[To do]: While reading through the material below, copy each line that holds the word "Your".

[Entries supplied]:

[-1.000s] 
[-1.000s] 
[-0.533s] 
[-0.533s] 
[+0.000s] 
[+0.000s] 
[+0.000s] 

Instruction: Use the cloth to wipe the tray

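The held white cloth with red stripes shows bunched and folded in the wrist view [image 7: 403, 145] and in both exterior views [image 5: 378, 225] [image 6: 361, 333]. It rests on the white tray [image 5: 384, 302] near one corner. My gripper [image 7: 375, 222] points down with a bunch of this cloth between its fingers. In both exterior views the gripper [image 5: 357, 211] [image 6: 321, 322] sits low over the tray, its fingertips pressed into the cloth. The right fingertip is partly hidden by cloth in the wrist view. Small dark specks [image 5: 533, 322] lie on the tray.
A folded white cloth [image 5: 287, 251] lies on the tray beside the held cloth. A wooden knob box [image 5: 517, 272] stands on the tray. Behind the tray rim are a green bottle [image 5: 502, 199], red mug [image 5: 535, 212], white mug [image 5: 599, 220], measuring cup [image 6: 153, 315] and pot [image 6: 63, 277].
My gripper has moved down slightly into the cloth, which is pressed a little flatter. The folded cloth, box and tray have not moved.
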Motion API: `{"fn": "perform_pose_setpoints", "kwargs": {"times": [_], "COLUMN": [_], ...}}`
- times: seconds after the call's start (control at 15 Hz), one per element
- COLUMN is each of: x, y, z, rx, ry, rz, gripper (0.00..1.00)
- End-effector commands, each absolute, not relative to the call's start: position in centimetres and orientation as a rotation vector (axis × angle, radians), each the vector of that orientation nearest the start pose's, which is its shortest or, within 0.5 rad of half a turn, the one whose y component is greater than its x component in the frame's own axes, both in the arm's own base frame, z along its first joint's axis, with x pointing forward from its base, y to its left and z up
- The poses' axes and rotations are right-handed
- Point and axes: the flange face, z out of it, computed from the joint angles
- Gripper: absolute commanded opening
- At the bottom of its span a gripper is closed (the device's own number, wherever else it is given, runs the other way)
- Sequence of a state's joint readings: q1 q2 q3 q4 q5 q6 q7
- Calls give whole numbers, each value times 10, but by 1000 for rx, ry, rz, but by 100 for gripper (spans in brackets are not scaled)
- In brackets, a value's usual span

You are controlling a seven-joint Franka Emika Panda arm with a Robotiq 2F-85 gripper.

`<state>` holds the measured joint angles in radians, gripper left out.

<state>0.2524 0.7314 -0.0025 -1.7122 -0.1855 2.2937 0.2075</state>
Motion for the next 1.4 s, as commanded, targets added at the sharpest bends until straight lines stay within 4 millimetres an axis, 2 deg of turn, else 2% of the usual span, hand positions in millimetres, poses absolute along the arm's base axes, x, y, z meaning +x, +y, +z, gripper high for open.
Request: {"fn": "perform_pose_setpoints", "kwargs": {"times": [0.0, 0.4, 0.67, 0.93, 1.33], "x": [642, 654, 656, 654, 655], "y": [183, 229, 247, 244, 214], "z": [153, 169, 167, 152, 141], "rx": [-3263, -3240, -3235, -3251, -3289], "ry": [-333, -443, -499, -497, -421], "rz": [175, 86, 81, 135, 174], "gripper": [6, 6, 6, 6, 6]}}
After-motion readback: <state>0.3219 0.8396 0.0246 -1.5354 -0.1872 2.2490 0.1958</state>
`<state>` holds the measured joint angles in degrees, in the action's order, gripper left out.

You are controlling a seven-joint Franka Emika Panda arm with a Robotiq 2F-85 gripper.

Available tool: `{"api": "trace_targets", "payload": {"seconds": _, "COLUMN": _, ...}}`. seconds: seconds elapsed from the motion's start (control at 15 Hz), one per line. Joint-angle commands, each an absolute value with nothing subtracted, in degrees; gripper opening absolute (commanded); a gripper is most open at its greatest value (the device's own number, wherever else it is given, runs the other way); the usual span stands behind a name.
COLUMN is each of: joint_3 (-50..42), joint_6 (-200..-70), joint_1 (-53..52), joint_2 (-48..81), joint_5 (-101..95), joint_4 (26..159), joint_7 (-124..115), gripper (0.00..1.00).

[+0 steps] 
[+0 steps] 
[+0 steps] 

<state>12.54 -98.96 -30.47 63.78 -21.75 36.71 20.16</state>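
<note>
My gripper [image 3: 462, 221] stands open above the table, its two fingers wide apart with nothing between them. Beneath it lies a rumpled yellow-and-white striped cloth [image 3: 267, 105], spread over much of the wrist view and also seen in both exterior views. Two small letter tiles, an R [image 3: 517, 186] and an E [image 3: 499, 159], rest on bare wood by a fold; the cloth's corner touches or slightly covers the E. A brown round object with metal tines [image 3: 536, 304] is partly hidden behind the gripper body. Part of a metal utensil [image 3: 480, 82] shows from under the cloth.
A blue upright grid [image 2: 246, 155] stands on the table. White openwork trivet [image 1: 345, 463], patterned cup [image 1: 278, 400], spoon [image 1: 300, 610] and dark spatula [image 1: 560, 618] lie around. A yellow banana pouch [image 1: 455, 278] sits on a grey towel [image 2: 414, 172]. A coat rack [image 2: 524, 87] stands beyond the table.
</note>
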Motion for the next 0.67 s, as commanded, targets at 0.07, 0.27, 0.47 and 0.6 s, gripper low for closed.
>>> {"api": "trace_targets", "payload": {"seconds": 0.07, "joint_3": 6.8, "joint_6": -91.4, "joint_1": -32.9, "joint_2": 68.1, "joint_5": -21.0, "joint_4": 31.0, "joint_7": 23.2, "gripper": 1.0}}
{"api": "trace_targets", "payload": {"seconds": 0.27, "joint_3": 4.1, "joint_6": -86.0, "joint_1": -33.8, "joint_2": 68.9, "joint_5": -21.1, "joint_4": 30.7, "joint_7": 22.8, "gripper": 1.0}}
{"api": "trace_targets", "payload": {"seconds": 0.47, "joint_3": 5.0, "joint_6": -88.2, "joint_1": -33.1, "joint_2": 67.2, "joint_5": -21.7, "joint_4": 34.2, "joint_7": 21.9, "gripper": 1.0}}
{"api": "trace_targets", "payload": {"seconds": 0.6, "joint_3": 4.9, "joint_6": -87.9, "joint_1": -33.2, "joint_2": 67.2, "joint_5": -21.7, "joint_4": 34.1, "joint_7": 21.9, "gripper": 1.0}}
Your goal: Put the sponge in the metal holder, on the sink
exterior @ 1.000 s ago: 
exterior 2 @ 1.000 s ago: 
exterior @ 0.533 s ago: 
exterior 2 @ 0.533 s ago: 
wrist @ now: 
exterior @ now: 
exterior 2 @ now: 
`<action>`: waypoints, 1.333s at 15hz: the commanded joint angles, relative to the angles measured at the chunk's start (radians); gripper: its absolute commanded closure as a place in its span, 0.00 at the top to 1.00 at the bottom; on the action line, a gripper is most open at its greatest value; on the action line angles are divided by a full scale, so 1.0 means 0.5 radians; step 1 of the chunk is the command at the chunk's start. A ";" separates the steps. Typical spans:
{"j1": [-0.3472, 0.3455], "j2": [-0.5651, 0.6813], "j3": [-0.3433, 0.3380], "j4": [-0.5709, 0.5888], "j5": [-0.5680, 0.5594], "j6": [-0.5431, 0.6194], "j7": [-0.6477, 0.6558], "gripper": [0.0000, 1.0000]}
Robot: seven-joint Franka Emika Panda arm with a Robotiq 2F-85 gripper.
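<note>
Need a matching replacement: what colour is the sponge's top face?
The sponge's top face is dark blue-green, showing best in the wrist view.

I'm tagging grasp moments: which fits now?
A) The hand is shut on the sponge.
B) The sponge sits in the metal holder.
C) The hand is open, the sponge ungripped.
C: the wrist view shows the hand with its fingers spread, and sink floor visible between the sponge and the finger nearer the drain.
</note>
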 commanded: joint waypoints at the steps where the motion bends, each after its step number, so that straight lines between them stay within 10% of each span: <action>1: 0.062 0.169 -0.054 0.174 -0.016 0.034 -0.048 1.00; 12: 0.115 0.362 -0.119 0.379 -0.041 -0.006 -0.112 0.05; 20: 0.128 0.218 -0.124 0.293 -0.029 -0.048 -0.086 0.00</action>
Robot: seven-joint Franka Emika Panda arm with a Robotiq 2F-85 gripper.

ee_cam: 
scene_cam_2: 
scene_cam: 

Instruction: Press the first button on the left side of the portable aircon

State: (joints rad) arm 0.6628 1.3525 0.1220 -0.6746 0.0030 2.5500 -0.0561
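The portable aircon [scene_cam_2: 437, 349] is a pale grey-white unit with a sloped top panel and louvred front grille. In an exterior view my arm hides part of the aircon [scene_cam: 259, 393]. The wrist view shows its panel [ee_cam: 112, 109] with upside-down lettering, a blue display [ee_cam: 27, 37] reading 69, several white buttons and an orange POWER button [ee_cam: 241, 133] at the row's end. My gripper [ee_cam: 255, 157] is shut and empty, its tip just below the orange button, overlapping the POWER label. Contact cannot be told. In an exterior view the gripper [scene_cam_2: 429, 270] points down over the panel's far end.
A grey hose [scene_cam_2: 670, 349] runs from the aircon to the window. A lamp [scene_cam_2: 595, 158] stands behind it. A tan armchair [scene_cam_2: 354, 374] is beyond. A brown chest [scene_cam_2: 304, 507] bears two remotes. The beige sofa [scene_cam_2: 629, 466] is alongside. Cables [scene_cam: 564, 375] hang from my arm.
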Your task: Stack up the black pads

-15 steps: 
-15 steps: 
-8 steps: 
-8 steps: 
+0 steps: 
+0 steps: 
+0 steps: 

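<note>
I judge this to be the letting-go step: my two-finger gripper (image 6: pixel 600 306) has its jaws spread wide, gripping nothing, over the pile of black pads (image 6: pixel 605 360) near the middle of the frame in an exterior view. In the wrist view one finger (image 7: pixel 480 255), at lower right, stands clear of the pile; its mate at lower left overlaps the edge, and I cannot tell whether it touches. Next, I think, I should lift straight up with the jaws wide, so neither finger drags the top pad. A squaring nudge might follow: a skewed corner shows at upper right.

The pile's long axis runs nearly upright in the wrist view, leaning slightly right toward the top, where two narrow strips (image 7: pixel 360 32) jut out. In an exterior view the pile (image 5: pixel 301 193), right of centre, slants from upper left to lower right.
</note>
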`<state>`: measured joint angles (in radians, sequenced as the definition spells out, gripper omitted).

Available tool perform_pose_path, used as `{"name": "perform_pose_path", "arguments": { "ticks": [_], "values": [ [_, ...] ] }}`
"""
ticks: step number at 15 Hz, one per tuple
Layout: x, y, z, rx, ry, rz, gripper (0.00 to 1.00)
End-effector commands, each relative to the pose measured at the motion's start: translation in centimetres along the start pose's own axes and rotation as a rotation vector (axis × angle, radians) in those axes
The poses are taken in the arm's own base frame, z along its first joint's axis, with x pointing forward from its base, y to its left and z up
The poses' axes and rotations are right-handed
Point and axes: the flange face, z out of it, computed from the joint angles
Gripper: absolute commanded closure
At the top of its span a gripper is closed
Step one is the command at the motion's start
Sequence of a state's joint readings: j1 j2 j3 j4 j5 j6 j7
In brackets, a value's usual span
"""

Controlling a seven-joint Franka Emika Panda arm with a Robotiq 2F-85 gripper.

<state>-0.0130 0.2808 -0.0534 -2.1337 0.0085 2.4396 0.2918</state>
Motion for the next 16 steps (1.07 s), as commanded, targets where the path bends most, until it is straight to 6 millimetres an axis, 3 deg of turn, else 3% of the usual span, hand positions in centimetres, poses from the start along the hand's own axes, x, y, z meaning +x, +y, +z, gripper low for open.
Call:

[Task response]:
Your goal: Put the sponge in the metal holder, on the sink
Your task: Stack up the black pads

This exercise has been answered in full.